* Exercise
When you repeat the listing, keep every character as it is.

----

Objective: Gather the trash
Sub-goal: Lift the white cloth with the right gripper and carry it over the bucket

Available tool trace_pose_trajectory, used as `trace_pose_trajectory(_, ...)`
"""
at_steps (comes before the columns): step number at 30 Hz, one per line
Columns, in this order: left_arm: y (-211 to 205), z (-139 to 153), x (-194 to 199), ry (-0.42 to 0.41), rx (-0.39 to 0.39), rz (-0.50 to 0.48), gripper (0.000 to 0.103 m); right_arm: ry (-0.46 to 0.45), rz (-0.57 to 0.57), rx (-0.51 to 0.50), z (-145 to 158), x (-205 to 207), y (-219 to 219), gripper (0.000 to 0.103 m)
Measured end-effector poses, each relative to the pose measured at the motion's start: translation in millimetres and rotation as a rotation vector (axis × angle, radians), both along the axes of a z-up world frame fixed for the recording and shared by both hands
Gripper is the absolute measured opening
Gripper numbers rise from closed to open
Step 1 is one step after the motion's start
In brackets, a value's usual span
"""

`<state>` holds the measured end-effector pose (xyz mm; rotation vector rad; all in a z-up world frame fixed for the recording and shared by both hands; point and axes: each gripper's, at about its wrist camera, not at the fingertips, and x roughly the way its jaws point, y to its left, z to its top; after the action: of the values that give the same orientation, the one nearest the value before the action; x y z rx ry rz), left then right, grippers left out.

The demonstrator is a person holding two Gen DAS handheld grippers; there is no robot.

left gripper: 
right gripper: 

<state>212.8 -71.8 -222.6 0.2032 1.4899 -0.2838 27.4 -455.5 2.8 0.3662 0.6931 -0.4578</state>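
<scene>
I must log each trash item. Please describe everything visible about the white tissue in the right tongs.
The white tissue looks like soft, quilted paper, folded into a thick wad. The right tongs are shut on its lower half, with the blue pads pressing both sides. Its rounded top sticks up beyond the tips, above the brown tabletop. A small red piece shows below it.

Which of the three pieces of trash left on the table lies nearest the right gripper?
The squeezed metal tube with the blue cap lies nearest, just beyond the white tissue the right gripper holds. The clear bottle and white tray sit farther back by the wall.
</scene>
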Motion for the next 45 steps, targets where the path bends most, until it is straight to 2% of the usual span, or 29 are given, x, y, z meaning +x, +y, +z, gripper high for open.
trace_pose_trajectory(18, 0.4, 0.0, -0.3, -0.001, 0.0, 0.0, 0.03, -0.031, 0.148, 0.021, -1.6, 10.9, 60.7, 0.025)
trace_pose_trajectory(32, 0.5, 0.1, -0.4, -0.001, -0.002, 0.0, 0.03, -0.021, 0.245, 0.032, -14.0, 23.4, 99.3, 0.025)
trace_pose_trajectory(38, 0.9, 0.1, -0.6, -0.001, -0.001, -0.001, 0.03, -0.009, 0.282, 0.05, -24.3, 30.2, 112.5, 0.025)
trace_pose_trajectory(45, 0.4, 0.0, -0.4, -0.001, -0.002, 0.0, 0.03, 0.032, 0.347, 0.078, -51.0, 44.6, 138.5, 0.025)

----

* Solution for this exercise
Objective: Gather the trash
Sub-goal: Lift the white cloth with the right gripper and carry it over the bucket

Available tool trace_pose_trajectory, used as `trace_pose_trajectory(_, ...)`
"""
at_steps (comes before the columns): step number at 30 Hz, one per line
Columns, in this order: left_arm: y (-211 to 205), z (-139 to 153), x (-194 to 199), ry (-0.42 to 0.41), rx (-0.39 to 0.39), rz (-0.50 to 0.48), gripper (0.000 to 0.103 m); right_arm: ry (-0.46 to 0.45), rz (-0.57 to 0.57), rx (-0.51 to 0.50), z (-145 to 158), x (-205 to 207), y (-219 to 219), gripper (0.000 to 0.103 m)
Measured end-effector poses, each relative to the pose measured at the motion's start: translation in millimetres and rotation as a rotation vector (axis × angle, radians), both along the axes of a z-up world frame fixed for the recording and shared by both hands
Gripper is the absolute measured opening
Gripper numbers rise from closed to open
Step 1 is one step after the motion's start
In brackets, a value's usual span
"""

`<state>` holds the measured end-effector pose (xyz mm; rotation vector rad; all in a z-up world frame fixed for the recording and shared by both hands; point and axes: each gripper's, at about its wrist camera, not at the fingertips, and x roughly the way its jaws point, y to its left, z to its top; after the action: of the values that give the same orientation, the one nearest the value before the action; x y z rx ry rz), left then right, grippers left out.

The demonstrator is a person holding two Gen DAS handheld grippers; there is no robot.

left gripper: 
right gripper: 

<state>212.8 -71.8 -222.6 0.2032 1.4899 -0.2838 27.4 -455.5 2.8 0.3662 0.6931 -0.4578</state>
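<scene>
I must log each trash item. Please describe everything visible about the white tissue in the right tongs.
The white tissue looks like soft, quilted paper, folded into a thick wad. The right tongs are shut on its lower half, with the blue pads pressing both sides. Its rounded top sticks up beyond the tips, above the brown tabletop. A small red piece shows below it.

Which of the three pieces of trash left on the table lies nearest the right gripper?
The squeezed metal tube with the blue cap lies nearest, just beyond the white tissue the right gripper holds. The clear bottle and white tray sit farther back by the wall.
</scene>
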Motion for the next 45 steps, targets where the path bends most, until it is straight to 2% of the usual span, or 29 are given, x, y, z meaning +x, +y, +z, gripper high for open.
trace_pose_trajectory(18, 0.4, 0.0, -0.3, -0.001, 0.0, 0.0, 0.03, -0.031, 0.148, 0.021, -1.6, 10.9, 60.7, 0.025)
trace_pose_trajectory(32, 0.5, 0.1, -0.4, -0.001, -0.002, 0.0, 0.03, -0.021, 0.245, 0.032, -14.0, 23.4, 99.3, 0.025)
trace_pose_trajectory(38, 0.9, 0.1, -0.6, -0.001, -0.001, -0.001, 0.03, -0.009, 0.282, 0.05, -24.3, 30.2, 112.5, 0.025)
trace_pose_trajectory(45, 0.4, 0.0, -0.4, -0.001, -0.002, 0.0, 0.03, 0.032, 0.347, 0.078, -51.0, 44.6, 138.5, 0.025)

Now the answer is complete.